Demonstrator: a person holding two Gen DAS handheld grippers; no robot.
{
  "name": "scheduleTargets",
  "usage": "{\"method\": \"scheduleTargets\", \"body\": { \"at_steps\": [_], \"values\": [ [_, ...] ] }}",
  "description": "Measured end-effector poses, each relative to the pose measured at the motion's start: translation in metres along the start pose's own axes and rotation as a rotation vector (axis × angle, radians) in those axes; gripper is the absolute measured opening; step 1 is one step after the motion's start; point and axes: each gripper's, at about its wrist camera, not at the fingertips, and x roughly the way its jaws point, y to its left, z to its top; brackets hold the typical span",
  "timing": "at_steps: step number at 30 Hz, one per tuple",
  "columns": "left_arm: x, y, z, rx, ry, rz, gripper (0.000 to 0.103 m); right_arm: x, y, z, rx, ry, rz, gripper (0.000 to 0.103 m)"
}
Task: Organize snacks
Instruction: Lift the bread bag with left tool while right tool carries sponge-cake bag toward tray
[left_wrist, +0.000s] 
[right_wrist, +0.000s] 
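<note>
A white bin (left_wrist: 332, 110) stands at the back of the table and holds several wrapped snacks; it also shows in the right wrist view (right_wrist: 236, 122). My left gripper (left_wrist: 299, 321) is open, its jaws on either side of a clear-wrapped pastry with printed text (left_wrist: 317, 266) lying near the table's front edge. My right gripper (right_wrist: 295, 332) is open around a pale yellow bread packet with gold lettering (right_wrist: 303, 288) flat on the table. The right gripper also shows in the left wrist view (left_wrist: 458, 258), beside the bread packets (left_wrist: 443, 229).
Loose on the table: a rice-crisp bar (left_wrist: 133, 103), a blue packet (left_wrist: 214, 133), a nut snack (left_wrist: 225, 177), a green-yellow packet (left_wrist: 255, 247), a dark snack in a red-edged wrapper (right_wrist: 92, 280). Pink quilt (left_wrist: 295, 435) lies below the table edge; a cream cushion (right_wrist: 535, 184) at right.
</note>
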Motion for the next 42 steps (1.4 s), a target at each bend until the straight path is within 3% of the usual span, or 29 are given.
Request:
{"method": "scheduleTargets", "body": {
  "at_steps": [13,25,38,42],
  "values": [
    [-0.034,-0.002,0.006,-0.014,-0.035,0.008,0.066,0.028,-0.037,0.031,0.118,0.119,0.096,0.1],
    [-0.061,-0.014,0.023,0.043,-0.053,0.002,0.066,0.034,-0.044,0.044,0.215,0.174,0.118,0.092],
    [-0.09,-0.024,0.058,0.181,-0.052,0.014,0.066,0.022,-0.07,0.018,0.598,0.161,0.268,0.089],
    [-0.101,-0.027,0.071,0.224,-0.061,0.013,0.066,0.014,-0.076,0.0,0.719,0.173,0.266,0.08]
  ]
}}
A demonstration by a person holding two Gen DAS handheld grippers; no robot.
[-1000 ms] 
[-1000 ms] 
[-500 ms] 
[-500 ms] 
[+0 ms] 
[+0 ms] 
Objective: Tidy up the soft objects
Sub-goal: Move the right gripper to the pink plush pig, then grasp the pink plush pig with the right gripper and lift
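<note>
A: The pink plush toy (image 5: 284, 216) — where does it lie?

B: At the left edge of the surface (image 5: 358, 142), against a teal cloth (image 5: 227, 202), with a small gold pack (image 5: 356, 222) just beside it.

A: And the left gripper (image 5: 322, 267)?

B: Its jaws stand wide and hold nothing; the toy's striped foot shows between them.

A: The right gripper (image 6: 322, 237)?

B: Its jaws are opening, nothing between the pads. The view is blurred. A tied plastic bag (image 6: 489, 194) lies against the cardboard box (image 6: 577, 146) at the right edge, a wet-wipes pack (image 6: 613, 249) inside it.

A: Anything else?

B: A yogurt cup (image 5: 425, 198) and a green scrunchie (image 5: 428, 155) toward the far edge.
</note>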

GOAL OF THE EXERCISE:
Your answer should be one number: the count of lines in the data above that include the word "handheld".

ANSWER BOX:
2